• **Task brief**
What lines below include the string "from"? Pick them out and copy them.

• **Data section**
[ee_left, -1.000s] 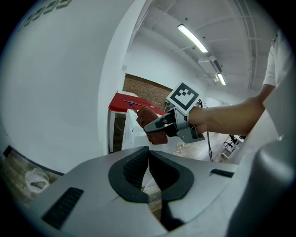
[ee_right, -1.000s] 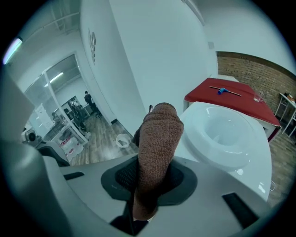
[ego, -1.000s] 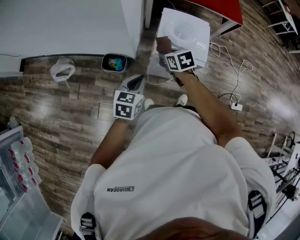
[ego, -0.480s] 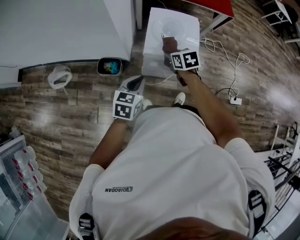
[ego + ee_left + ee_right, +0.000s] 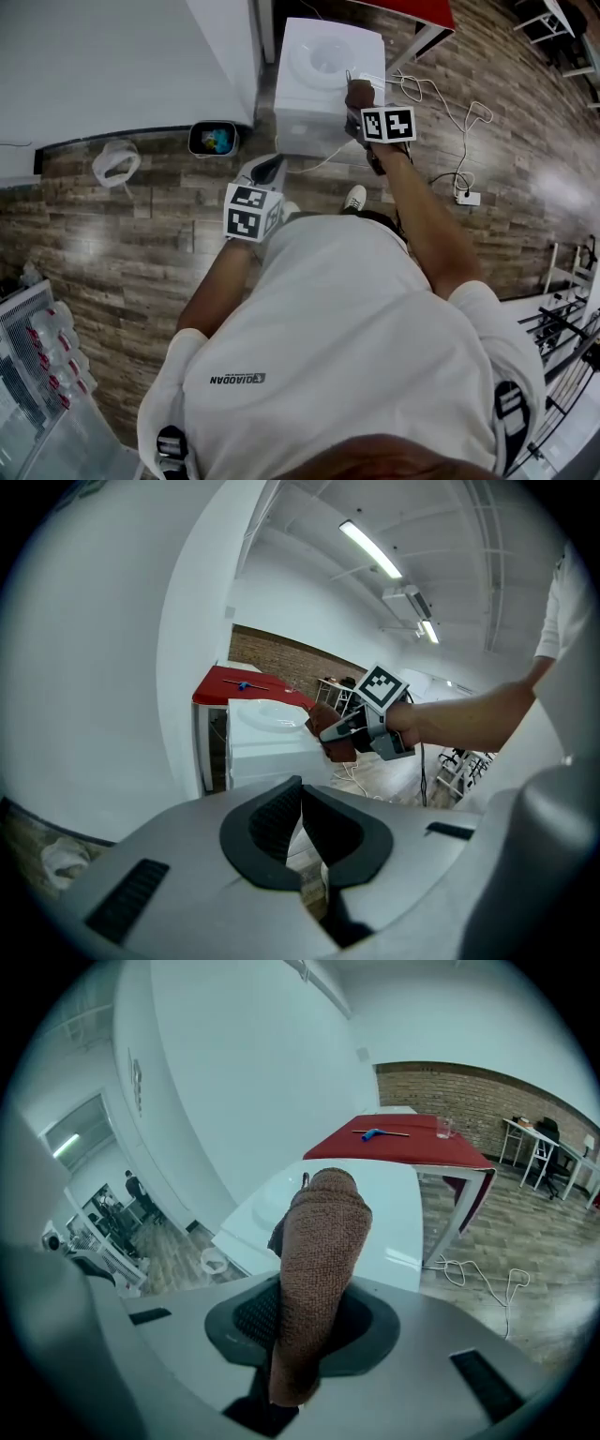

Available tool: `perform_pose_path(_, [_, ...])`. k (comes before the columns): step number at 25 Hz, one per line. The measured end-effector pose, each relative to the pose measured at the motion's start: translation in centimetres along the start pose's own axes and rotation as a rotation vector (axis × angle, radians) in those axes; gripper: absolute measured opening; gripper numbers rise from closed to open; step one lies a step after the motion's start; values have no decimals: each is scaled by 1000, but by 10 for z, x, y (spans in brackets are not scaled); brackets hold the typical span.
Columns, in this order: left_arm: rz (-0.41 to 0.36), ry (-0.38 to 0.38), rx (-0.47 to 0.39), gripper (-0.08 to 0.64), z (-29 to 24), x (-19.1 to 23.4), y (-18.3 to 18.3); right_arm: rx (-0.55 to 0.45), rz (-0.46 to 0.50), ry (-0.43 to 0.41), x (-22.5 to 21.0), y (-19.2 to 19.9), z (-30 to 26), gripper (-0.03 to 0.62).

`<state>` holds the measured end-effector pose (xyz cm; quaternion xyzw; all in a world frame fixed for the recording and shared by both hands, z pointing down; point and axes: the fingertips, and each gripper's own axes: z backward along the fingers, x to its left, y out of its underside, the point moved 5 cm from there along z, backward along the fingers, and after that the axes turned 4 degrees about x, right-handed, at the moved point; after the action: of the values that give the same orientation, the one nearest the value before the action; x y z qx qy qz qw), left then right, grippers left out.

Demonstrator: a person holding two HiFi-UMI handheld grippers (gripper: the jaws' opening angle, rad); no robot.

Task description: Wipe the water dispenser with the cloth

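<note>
A narrow-folded brown cloth [image 5: 317, 1241] stands upright over the top edge of the white water dispenser [image 5: 309, 103].

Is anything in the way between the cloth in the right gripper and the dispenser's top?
Nothing visible does. The right gripper holds the cloth just over the water dispenser, whose white top is bare there.

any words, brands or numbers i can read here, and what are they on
"QIAODAN", beside a small logo, on the person's white shirt; it appears upside down in the head view.
Red labels on the bottles at the lower left: too small to read.
The water dispenser: no legible print.
</note>
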<state>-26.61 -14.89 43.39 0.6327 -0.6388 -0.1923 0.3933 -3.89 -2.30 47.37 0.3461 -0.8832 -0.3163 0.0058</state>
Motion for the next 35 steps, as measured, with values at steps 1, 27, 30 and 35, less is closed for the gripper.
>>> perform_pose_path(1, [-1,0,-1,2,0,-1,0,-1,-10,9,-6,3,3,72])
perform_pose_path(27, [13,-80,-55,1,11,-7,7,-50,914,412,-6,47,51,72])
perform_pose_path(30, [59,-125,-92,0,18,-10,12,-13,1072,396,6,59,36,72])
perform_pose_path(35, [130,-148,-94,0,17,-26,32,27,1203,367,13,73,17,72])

• **Answer section**
Available tool: `perform_pose_path(_, [_, ...])`. k (comes before the columns): step number at 25 Hz, one per line. The measured end-effector pose, each relative to the pose measured at the motion's start: translation in centimetres along the start pose's own axes and rotation as a rotation vector (axis × angle, radians) in those axes; gripper: absolute measured opening; gripper numbers rise from closed to open; step one lies a step after the motion's start; values have no decimals: each is scaled by 1000, but by 10 for z, x, y (spans in brackets are not scaled); brackets hold the typical span.
`<state>` holds the measured end-effector pose (xyz cm; quaternion xyzw; all in a world frame fixed for the recording and shared by both hands, z pointing down; point and axes: the fingertips, and each gripper's own axes: z backward along the fingers, x to its left, y out of its underside, the point moved 5 cm from there along z, backward along the fingers, and after that the axes turned 4 degrees about x, right-handed, at the moved point; after the action: of the values that give the same orientation, the one nearest the value before the action; x y z qx qy qz qw), left then right, grippers left out.

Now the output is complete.